Kulun Allah’a en yakın olduğu an secde anıdır. O yüzden Peygamber (sav) secde dua edilmesini tavsiye etmiştir.  “Kulun Rabb'ine en yakın olduğu hâl secdedir; öyle ise secdede O’na çokça dua edin.”(Müslim, Salât/15 )

 

2-Esmâu’l-husnâ

Rabbimiz kendi isimleriyle dua etmemizi söylüyor.

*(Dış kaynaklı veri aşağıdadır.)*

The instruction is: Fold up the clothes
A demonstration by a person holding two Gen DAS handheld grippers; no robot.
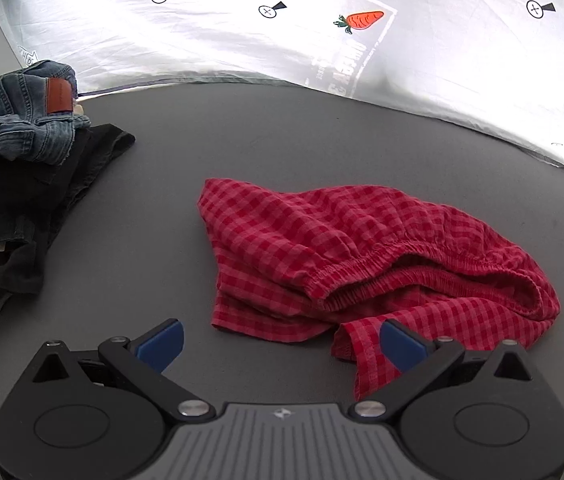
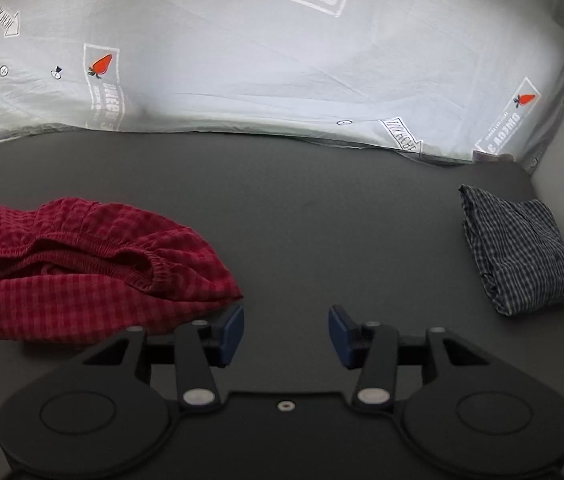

“En güzel isimler (el-esmâü'l-husnâ) Allah'ındır. O halde O'na o güzel isimlerle dua edin. Onun isimleri hakkında eğri yola gidenleri bırakın. Onlar yapmakta olduklarının cezasına çarptırılacaklardır.”(A’raf 7/180)

“De ki: "İster Allah deyin, ister Rahman deyin. Hangisini deseniz olur. Çünkü en güzel isimler O'na hastır." Namazında yüksek sesle okuma; onda sesini fazla da kısma; ikisinin arası bir yol tut.”(İsra 17/110)

Mü’min hangi hacetini Rabbine arzediyorsa, o hacetle alakalı Esmâ’yı anarak, onunla dua eder, onunla vesile yapar.

Mesela bağışlanma dileyen birinin şöyle demesi gibi: “Allahım beni affet, bana merhamet et! Muhakkak ki Sen Ğafûr ve Rahimsin“

Esmâu’l Hüsnâ, müslümanın Allah karşısındaki esas duruşlarından biri olan duanın anahtarıdır. Onlarla imanın güçlendirir, onlarla Allah tasavvurunu inşa eder, onlarla dua eder, onlarla Rabbine yakınlaşmaya çalışır.

 

3-Salih amel (ibadet)

            Allah’ın razı olacağı, işe yarayan, ıslah edici özelliği olan, dinin ölçülerine uygun, müslümana sevap kazandırıcı her eylem salih ameldir. Dinde ister emredilsin, isterse tavsiye edilsin, ibadet de zaten bu değil midir?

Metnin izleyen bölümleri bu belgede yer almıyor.